Experimental

Interfacing with numpyro

Supporting complex inference approaches such as MCMC or variational inference with arbitrary probabilistic models is out of the scope of this package. However, we do provide some basic suppport for interfacing with numpyro. We note this support is in its infancy and there may be breaking changes without warning.

Warning

Batch dimensions are handled differently for flowjax distributions and numpyro distributions. In flowjax we do not make a clear distinction between event shapes and batch shapes. Hence, when a flowjax distribution is converted to a numpyro distribution, we assume its shape corresponds to the event shape.

In general, we can use a combination of flowjax and numpyro distributions in a numpyro model by using sample(), in place of numpyro’s sample. This will wrap flowjax distributions to numpyro distributions, using distribution_to_numpyro(). This approach can be used for example to embed normalising flows into arbitrary probabilistic models. Here is a simple example

>>> from numpyro.infer import MCMC, NUTS
>>> from flowjax.experimental.numpyro import sample
>>> from flowjax.distributions import Normal
>>> import jax.random as jr
>>> import numpy as np

>>> def numpyro_model(X, y):
...     "Example regression model defined in terms of flowjax distributions"
...     beta = sample("beta", Normal(np.zeros(2)))
...     sample("y", Normal(X @ beta), obs=y)

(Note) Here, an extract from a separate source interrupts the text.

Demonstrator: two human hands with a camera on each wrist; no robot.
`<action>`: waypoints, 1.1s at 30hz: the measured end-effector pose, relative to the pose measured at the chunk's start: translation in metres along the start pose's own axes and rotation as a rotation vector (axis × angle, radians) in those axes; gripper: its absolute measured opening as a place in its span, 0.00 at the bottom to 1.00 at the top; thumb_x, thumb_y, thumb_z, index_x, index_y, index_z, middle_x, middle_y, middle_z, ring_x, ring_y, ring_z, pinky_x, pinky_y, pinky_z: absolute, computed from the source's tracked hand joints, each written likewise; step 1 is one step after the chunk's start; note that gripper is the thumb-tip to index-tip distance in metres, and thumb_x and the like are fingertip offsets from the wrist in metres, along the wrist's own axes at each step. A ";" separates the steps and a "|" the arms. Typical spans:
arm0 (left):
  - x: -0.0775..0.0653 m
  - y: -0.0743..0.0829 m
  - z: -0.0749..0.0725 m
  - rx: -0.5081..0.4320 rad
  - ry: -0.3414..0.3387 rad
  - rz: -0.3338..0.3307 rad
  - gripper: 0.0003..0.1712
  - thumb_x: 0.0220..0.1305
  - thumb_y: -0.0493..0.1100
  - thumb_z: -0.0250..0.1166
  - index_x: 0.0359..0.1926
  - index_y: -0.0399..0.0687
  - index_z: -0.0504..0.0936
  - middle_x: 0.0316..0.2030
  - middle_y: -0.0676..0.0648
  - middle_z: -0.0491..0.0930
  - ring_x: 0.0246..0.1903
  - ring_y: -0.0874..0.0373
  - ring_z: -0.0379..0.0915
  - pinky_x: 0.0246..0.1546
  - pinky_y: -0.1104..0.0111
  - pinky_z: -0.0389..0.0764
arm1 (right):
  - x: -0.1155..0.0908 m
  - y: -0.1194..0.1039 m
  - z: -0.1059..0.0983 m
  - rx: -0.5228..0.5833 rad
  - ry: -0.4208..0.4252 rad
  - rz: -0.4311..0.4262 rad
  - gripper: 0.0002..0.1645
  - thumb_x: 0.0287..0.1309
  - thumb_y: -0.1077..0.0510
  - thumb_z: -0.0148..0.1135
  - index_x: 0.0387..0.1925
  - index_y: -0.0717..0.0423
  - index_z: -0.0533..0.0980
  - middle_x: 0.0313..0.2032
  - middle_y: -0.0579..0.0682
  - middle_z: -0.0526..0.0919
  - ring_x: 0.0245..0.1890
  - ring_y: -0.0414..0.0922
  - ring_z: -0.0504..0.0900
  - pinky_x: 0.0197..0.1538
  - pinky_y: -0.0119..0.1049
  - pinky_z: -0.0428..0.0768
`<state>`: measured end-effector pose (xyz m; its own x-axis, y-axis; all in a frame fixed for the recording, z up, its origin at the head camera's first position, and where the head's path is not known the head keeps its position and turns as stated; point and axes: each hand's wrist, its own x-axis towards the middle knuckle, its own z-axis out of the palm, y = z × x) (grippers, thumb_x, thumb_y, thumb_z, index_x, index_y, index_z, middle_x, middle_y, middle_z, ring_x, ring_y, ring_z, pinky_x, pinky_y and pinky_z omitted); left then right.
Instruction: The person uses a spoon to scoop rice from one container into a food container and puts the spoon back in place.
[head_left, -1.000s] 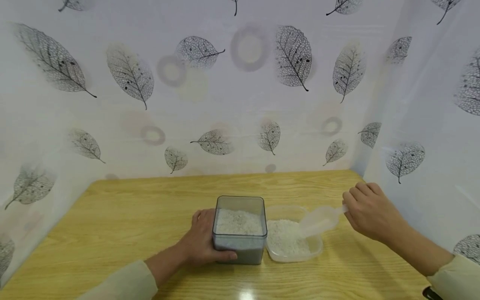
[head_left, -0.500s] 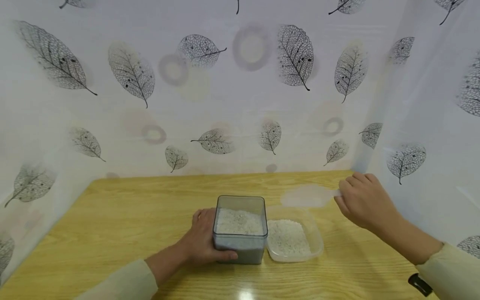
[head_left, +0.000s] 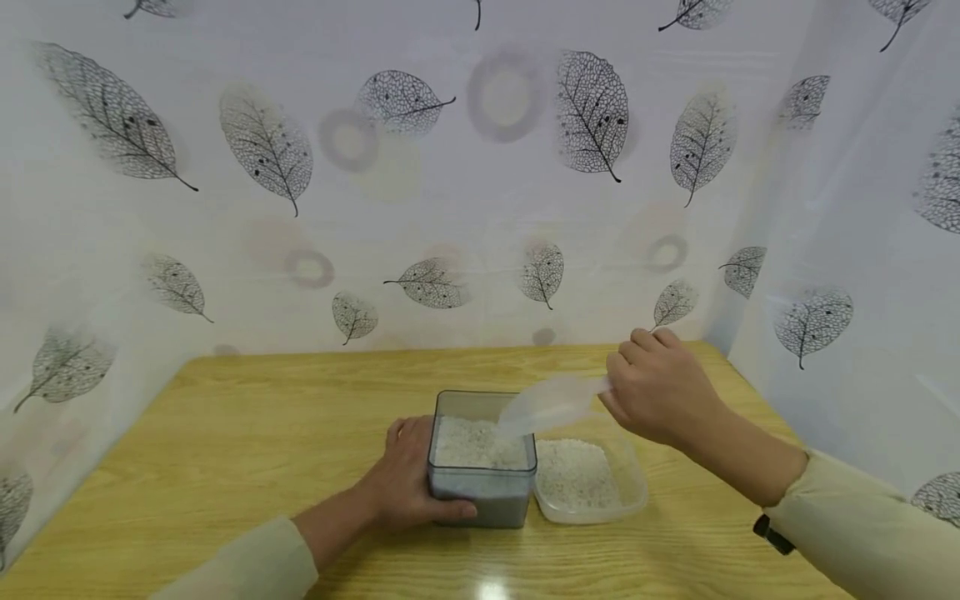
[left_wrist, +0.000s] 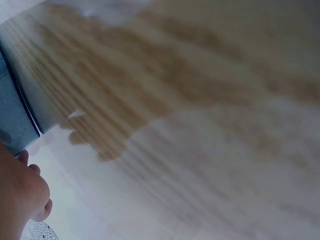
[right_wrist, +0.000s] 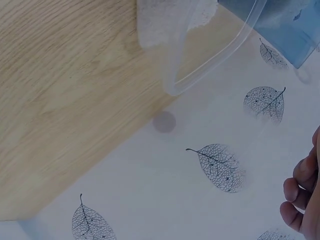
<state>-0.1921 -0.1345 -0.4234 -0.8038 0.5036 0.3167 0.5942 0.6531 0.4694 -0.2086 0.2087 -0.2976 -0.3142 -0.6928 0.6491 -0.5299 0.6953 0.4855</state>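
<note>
My left hand (head_left: pixel 405 479) grips the left side of a square, see-through grey container (head_left: pixel 491 504), its thumb across the front. White rice (head_left: pixel 467 443) lies inside, below the rim. With my right hand (head_left: pixel 660 390) I hold the handle of a frosted plastic scoop (head_left: pixel 555 402). The scoop's tip dips over the grey container's right side, tilted down toward the rice. Just right of that container stands a clear plastic tub (head_left: pixel 636 496) with more rice (head_left: pixel 573 475). In the right wrist view, curled fingers (right_wrist: pixel 295 200) show at the right edge; the scoop is out of sight there.
Both containers stand on a light wood-grain table (head_left: pixel 285 417). A pale sheet with leaf prints (head_left: pixel 495 200) encloses the back and sides. Under the right sleeve, a dark strap piece (head_left: pixel 772 535) shows.
My right hand has lifted the scoop out of the clear tub and carried it left over the grey container, tipping it downward. The left hand stays in place.
</note>
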 end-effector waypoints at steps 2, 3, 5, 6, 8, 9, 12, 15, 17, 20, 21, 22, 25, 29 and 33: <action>0.000 0.000 0.000 0.003 0.002 0.001 0.61 0.39 0.79 0.70 0.66 0.48 0.62 0.58 0.50 0.71 0.59 0.52 0.63 0.65 0.48 0.51 | 0.005 -0.005 0.001 -0.012 -0.012 -0.018 0.16 0.52 0.56 0.38 0.12 0.51 0.52 0.14 0.48 0.58 0.20 0.50 0.62 0.28 0.43 0.63; 0.000 0.000 0.000 0.003 0.003 0.002 0.61 0.39 0.79 0.70 0.66 0.48 0.63 0.58 0.50 0.71 0.59 0.52 0.63 0.65 0.48 0.51 | 0.008 -0.007 0.002 -0.018 -0.018 -0.028 0.16 0.52 0.57 0.38 0.12 0.51 0.52 0.14 0.48 0.58 0.20 0.50 0.61 0.28 0.43 0.63; 0.000 -0.001 0.001 0.002 0.003 0.003 0.61 0.39 0.79 0.70 0.65 0.48 0.63 0.58 0.50 0.71 0.59 0.52 0.63 0.64 0.48 0.51 | 0.012 -0.012 0.004 -0.033 -0.020 -0.051 0.16 0.52 0.57 0.38 0.12 0.51 0.52 0.14 0.48 0.58 0.20 0.50 0.60 0.28 0.43 0.63; -0.001 -0.001 0.001 0.002 0.003 0.004 0.61 0.39 0.79 0.70 0.65 0.48 0.63 0.58 0.50 0.71 0.59 0.52 0.63 0.64 0.47 0.51 | 0.015 -0.014 0.005 -0.039 -0.010 -0.065 0.16 0.51 0.58 0.38 0.11 0.51 0.52 0.14 0.48 0.57 0.19 0.50 0.60 0.27 0.43 0.63; -0.001 -0.001 0.001 0.001 0.006 0.007 0.61 0.39 0.80 0.70 0.65 0.48 0.63 0.58 0.50 0.71 0.59 0.52 0.63 0.64 0.47 0.51 | 0.020 -0.018 0.007 -0.069 0.013 -0.092 0.16 0.50 0.58 0.38 0.11 0.51 0.52 0.13 0.47 0.56 0.19 0.49 0.59 0.27 0.43 0.63; -0.001 -0.002 0.001 -0.001 0.009 0.010 0.61 0.39 0.80 0.69 0.65 0.47 0.63 0.58 0.50 0.71 0.59 0.51 0.63 0.64 0.47 0.51 | 0.022 -0.020 0.008 -0.080 0.028 -0.106 0.16 0.50 0.59 0.38 0.11 0.51 0.52 0.13 0.47 0.56 0.19 0.49 0.58 0.27 0.42 0.63; -0.001 -0.002 0.001 -0.001 0.008 0.013 0.61 0.40 0.81 0.69 0.66 0.48 0.63 0.58 0.50 0.71 0.58 0.51 0.63 0.63 0.47 0.51 | 0.029 -0.025 0.010 -0.114 0.065 -0.145 0.16 0.51 0.60 0.37 0.11 0.51 0.52 0.13 0.47 0.54 0.18 0.48 0.57 0.27 0.41 0.62; -0.001 -0.002 0.001 -0.002 0.005 0.009 0.61 0.40 0.80 0.69 0.66 0.49 0.63 0.58 0.51 0.71 0.59 0.52 0.63 0.64 0.48 0.51 | 0.035 -0.029 0.012 -0.123 0.068 -0.183 0.16 0.51 0.60 0.37 0.11 0.51 0.52 0.14 0.46 0.53 0.19 0.47 0.56 0.28 0.40 0.61; -0.001 -0.002 0.001 -0.001 0.001 0.003 0.60 0.39 0.79 0.70 0.66 0.50 0.63 0.58 0.51 0.71 0.59 0.52 0.63 0.64 0.48 0.51 | 0.039 -0.031 0.013 -0.119 0.063 -0.201 0.15 0.49 0.61 0.38 0.11 0.51 0.52 0.14 0.46 0.53 0.19 0.47 0.55 0.28 0.40 0.61; 0.000 -0.001 0.001 -0.002 -0.004 -0.005 0.61 0.39 0.79 0.71 0.66 0.49 0.62 0.58 0.51 0.71 0.59 0.52 0.63 0.65 0.48 0.51 | 0.041 -0.033 0.015 -0.095 0.064 -0.219 0.13 0.45 0.62 0.39 0.11 0.51 0.52 0.14 0.46 0.52 0.19 0.47 0.53 0.28 0.40 0.59; 0.000 -0.001 0.001 -0.003 -0.006 -0.007 0.61 0.39 0.79 0.71 0.66 0.49 0.62 0.58 0.51 0.71 0.59 0.52 0.63 0.65 0.48 0.50 | 0.042 -0.033 0.016 -0.097 0.061 -0.221 0.13 0.44 0.62 0.40 0.11 0.51 0.52 0.14 0.46 0.52 0.19 0.47 0.54 0.28 0.41 0.60; 0.000 0.000 0.001 -0.001 -0.008 -0.007 0.61 0.39 0.79 0.71 0.66 0.49 0.62 0.58 0.51 0.71 0.59 0.52 0.63 0.65 0.48 0.50 | 0.042 -0.034 0.016 -0.092 0.059 -0.224 0.13 0.44 0.61 0.40 0.11 0.52 0.52 0.14 0.46 0.52 0.19 0.47 0.54 0.28 0.41 0.60; 0.000 0.000 0.001 0.002 -0.008 -0.005 0.61 0.39 0.79 0.70 0.66 0.49 0.62 0.58 0.51 0.71 0.59 0.53 0.63 0.65 0.47 0.51 | 0.044 -0.037 0.018 -0.096 0.051 -0.236 0.13 0.44 0.61 0.42 0.11 0.53 0.53 0.13 0.47 0.53 0.20 0.48 0.56 0.30 0.43 0.63; 0.001 0.000 0.000 -0.001 -0.005 -0.008 0.61 0.38 0.80 0.71 0.66 0.50 0.62 0.58 0.52 0.71 0.59 0.53 0.62 0.65 0.48 0.51 | 0.047 -0.042 0.019 -0.122 0.042 -0.264 0.14 0.45 0.59 0.45 0.10 0.54 0.56 0.13 0.48 0.58 0.21 0.51 0.64 0.32 0.45 0.66; 0.001 -0.001 0.001 0.003 -0.007 -0.008 0.62 0.38 0.80 0.70 0.67 0.49 0.62 0.58 0.51 0.70 0.59 0.53 0.63 0.65 0.48 0.51 | 0.047 -0.049 0.021 -0.150 0.024 -0.283 0.14 0.43 0.58 0.48 0.11 0.53 0.58 0.13 0.48 0.60 0.21 0.50 0.66 0.29 0.42 0.65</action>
<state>-0.1929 -0.1342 -0.4241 -0.8086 0.5019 0.3071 0.5874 0.6589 0.4699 -0.2136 0.1380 -0.3030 -0.1514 -0.8591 0.4890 -0.4714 0.4975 0.7282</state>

>>> X = np.random.randn(100, 2)
>>> beta_true = np.array([-1, 1])
>>> y = X @ beta_true + np.random.randn(100)
>>> mcmc = MCMC(NUTS(numpyro_model), num_warmup=10, num_samples=100)
>>> mcmc.run(jr.PRNGKey(0), X, y)

Utilities for interfacing with numpyro.

Note these utilities require numpyro to be installed.

distribution_to_numpyro(dist, condition=None)[source]

Convert a flowjax distribution to a numpyro distribution.

Parameters:
  • dist (AbstractDistribution) – Flowjax distribution

  • condition (ArrayLike | None) – condition: Conditioning variables. Any leading batch dimensions will be converted to batch dimensions in the numpyro distribution. Defaults to None.

register_params(name, model)[source]

Register numpyro params for an arbitrary pytree.

This partitions the parameters and static components, registers the parameters using numpyro.param, then recombines them. This should be called from within an inference context to have an effect, e.g. within a numpyro model or guide function.

Parameters:
  • name (str) – Name for the parameter set.

  • model (PyTree) – The pytree (e.g. an equinox module, flowjax distribution/bijection).

sample(name, fn, *args, condition=None, **kwargs)[source]

Numpyro sample wrapper that wraps flowjax distributions.

Parameters:
  • name (str) – Name of the sample site.

  • fn (Any) – A flowjax distribution, numpyro distribution or a stochastic function that returns a sample.

  • condition – Conditioning variable if fn is a conditional flowjax distribution. Defaults to None.

  • *args – Passed to numpyro sample.

  • **kwargs – Passed to numpyro sample.